4 Ways to Increase Sales from Existing Customers

We all know how much easier it is to land work from a current client than it is with a new client. Recognizing an opportunity is one thing – taking advantage of it is completely another.

As a pavement maintenance contractor, you have four potential tactics for increasing sales from a current client. Each of the tactics is proven. Several contractors have used one or more of these methods to dramatically increase their sales.

  1. Sell additional services
  2. Increase your client market share
  3. Increase your client's budget
  4. Get referrals to new clients

Before we delve into the how-to of each method, let's take a moment to review what we know about your clients. Most of your clients are property managers of one stripe or another. They are responsible for keeping buildings or apartments rented. They are responsible for keeping their tenants or tenants' customers happy. Rent generates their company's income. Their parking lot doesn't generate income. Their parking lot shouldn't take up a lot of their attention nor their time. If it does, it's become a headache.
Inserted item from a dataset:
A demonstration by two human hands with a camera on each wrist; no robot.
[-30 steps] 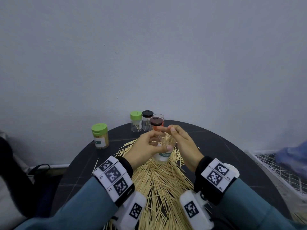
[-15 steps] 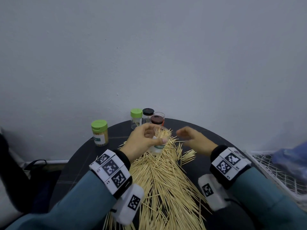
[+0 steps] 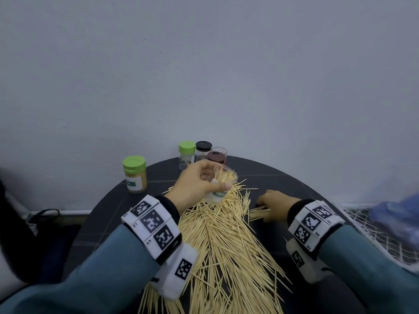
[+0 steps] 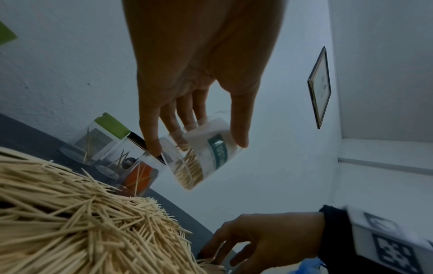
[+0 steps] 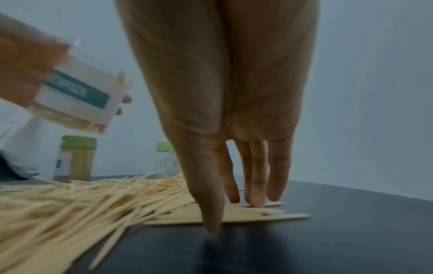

Your job as a pavement maintenance contractor is to minimize that headache. Until you are removing all of your client's parking lot headaches, you have room for expanding sales from that client. Now let's look at four ways to do that.

Tactic 1: Sell additional services

You should seriously consider becoming a one-stop-shop for your clients' parking lot needs. It simplifies his day. He only has to make one phone call to solve lot problems be they snow removal, potholes, trash removal, or whatever. You can do this by subcontracting the services you choose not to self-perform. If you are a sweeper, offer to provide pavement repair, marking, sprinkler repair, exterior painting, landscaping, etc.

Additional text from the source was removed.